» **Task to carry out**:
Wherever the string "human" shows up in the data below, copy the whole line.

Stored data
※ ※ ※

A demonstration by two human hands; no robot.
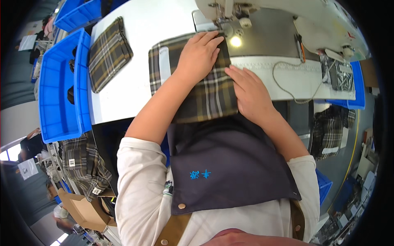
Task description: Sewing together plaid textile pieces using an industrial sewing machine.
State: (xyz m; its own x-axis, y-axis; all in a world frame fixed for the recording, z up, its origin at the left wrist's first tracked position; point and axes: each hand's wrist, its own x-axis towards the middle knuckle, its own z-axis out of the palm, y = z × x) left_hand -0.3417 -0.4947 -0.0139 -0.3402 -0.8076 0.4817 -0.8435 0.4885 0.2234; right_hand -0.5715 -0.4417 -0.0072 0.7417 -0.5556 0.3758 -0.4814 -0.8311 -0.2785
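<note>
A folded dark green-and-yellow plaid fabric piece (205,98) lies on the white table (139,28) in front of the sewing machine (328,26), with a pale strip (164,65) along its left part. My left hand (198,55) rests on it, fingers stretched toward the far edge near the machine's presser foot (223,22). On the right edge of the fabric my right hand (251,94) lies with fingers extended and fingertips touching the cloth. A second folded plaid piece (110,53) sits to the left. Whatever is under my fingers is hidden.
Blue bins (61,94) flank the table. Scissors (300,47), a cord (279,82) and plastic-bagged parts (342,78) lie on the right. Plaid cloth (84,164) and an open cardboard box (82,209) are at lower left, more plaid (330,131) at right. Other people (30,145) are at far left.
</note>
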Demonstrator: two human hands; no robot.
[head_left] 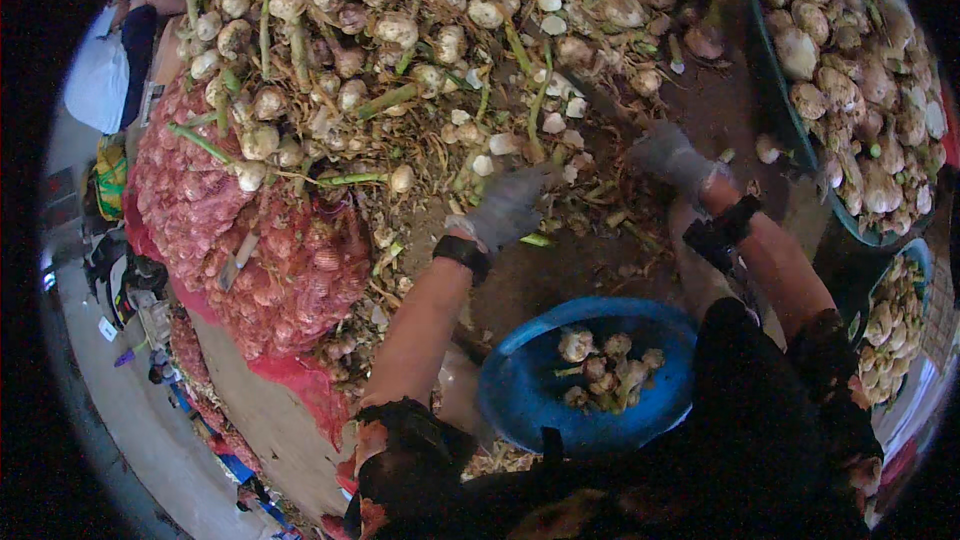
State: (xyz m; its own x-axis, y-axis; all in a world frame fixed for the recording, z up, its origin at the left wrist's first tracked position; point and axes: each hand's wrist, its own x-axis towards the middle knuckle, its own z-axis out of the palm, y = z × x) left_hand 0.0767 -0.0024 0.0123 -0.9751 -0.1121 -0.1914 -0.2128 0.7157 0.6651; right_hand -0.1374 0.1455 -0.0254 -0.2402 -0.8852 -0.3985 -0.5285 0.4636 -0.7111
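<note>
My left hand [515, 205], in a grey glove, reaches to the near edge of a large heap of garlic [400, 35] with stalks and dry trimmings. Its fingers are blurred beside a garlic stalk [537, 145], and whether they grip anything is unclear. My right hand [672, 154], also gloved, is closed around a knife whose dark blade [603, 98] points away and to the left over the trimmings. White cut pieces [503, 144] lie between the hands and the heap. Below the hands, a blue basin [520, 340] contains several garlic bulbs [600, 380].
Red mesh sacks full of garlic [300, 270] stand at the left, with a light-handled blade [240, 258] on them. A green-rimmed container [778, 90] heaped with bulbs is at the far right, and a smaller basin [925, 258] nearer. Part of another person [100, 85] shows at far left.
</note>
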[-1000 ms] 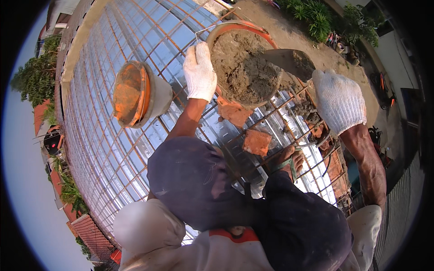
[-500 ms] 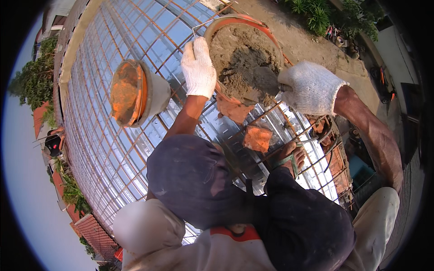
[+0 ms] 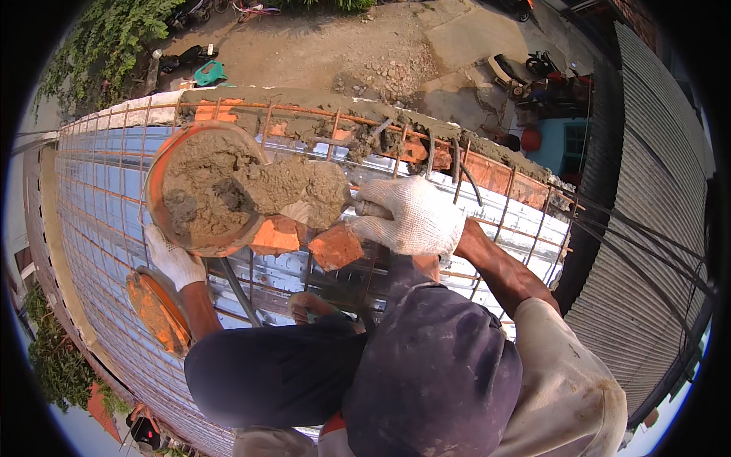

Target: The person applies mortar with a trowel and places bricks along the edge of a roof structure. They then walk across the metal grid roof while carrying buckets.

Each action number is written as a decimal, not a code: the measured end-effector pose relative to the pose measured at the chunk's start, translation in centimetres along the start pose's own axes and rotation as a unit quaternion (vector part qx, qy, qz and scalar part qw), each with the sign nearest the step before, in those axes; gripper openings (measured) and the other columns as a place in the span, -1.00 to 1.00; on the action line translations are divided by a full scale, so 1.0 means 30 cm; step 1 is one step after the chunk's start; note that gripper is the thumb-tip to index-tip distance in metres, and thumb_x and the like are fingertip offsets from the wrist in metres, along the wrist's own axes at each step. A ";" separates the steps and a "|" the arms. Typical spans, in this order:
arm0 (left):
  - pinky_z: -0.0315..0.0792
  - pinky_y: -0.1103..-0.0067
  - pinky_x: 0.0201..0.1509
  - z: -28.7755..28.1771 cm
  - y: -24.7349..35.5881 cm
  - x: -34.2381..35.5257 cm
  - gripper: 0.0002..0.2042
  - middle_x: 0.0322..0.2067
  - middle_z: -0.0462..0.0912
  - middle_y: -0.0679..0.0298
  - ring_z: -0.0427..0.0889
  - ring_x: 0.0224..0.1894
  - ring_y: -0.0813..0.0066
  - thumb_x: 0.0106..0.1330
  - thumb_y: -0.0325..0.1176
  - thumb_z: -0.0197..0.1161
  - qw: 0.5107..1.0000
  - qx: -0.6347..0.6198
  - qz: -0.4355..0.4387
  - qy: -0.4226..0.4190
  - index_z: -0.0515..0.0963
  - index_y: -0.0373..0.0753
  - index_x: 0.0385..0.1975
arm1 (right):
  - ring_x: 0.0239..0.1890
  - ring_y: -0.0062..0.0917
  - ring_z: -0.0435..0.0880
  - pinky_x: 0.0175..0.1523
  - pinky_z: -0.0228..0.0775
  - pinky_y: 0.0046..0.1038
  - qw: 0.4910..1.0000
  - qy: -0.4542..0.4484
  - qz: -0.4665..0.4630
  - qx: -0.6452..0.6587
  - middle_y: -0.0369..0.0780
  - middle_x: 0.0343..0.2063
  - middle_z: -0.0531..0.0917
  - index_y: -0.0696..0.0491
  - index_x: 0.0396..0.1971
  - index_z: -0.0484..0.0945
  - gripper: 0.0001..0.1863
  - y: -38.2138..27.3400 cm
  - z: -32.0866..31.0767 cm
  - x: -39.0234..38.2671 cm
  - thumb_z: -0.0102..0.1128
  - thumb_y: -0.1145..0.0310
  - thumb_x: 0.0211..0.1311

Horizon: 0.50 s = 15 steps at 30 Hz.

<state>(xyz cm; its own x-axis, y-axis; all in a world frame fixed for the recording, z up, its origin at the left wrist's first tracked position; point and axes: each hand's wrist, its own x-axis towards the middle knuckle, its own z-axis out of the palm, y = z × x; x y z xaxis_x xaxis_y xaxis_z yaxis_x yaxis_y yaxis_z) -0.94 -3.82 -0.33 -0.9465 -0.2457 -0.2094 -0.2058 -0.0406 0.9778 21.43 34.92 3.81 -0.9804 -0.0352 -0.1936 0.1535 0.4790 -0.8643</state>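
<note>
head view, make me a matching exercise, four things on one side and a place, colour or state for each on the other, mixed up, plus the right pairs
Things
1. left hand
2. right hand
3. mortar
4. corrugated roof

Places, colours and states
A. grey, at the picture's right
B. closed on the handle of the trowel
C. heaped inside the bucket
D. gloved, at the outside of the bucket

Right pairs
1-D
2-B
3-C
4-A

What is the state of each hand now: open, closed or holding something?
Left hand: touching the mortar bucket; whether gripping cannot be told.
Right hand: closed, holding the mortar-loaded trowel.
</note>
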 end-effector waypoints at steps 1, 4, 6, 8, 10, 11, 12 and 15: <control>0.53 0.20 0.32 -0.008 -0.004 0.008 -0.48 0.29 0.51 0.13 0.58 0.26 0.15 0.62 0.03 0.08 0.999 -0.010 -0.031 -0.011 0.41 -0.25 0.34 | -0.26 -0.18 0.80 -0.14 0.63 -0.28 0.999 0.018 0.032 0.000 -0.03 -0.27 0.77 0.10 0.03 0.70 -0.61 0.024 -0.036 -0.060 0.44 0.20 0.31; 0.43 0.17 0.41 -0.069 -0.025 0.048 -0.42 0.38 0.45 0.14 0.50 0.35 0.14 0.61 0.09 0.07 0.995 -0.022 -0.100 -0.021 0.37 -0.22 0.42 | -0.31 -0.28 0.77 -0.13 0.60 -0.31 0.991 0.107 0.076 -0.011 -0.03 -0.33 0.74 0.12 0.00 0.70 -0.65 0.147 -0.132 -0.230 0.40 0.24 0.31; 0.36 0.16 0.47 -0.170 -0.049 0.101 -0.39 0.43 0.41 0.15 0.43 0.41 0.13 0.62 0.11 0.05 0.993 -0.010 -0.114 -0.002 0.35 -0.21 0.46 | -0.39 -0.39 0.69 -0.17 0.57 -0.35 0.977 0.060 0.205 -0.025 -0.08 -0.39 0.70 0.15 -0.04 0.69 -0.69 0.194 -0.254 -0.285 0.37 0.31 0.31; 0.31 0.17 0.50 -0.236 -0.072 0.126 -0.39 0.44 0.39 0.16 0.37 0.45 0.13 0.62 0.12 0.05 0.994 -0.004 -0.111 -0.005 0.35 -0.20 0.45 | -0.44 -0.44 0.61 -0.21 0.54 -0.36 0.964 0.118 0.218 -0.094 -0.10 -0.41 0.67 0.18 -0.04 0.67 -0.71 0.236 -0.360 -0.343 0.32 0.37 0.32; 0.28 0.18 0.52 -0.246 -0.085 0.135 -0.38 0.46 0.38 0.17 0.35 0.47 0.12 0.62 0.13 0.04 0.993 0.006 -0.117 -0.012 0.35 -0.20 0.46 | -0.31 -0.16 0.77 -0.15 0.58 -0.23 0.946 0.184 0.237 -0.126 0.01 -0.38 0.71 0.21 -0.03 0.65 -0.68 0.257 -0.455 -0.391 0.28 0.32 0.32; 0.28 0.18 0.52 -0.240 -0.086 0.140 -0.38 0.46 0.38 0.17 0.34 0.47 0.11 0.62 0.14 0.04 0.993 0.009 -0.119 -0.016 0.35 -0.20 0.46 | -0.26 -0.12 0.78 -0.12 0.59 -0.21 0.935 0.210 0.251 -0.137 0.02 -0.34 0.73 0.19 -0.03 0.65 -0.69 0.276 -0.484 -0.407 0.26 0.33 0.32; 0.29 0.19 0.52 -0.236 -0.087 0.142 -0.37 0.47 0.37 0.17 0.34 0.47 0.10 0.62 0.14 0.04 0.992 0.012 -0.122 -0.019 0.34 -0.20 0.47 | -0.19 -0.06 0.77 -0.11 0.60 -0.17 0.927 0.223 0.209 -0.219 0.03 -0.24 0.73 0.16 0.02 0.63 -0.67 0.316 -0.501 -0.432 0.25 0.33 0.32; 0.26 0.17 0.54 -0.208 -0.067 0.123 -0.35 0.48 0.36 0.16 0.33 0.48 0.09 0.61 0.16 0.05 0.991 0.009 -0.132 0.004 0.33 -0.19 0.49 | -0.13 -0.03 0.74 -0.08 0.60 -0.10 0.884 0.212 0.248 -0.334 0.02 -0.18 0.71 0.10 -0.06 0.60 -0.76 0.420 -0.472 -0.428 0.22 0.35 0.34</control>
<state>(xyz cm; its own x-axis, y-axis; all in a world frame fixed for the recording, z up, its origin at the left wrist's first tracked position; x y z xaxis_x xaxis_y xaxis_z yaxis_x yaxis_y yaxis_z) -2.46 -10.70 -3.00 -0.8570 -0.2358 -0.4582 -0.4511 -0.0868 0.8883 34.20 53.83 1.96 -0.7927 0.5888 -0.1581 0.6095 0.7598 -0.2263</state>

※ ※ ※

» **The completed task**:
A demonstration by two human hands; no robot.
Demonstrator: two human hands; no robot.

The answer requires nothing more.